_Task details_
Return every line from the one with "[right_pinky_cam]" through the one with "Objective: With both", inclusive, exactly as it appears below.

--*--

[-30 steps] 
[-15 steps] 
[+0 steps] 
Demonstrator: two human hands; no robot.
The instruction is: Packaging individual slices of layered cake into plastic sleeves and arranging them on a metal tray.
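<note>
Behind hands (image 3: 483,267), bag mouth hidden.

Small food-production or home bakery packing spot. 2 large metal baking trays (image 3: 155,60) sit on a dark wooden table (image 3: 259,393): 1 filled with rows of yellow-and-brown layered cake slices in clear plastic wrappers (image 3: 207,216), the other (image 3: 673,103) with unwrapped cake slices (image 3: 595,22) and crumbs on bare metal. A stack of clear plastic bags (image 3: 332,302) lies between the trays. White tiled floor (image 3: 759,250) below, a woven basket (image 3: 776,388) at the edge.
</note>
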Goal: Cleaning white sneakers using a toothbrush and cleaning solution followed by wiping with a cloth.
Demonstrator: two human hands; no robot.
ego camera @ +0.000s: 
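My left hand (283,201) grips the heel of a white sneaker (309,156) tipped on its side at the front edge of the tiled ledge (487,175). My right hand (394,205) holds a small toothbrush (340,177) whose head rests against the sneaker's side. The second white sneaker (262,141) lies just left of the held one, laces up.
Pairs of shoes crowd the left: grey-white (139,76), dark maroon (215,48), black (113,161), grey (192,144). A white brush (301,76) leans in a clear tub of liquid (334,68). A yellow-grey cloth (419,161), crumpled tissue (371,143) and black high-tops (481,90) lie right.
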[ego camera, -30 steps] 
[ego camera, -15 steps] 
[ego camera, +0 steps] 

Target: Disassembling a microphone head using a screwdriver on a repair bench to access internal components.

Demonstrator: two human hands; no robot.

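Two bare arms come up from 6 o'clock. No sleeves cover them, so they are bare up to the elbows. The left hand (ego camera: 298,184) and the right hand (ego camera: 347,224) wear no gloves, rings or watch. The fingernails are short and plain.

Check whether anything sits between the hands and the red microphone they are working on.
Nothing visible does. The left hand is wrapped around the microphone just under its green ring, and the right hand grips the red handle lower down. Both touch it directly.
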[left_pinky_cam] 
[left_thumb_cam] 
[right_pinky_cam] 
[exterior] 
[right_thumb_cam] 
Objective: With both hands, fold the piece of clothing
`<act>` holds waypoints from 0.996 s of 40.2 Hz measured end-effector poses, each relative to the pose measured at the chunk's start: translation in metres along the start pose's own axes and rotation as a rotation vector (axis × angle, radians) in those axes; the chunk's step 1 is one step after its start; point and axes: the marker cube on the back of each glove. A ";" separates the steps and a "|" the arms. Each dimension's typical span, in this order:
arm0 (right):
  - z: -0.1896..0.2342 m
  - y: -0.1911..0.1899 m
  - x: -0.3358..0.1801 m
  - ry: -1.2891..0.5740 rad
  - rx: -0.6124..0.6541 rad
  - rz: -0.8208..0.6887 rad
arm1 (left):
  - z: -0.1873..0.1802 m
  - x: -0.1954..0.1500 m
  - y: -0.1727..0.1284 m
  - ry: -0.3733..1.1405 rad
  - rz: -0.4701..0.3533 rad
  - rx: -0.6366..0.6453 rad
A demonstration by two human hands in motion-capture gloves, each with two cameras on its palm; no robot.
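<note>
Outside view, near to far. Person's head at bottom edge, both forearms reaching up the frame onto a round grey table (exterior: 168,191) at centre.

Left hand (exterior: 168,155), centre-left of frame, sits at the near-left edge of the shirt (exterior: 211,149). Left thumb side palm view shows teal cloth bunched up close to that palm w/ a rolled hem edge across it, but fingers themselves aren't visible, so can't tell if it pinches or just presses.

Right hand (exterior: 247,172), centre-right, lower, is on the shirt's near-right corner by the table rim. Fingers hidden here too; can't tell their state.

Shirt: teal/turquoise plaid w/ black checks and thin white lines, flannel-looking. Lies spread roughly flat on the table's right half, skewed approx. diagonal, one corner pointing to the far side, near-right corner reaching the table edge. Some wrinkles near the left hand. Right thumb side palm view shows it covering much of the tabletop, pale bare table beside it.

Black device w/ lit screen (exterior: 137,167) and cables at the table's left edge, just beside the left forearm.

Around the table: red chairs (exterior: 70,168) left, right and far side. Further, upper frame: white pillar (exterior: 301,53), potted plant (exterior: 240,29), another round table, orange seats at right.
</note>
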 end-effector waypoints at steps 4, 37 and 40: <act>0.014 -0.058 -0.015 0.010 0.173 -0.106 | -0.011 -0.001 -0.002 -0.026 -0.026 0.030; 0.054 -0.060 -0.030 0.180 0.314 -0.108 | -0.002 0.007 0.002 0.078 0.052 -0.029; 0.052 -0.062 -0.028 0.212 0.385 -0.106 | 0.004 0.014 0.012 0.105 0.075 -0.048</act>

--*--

_Task solution_
[right_pinky_cam] 
[exterior] 
[right_thumb_cam] 
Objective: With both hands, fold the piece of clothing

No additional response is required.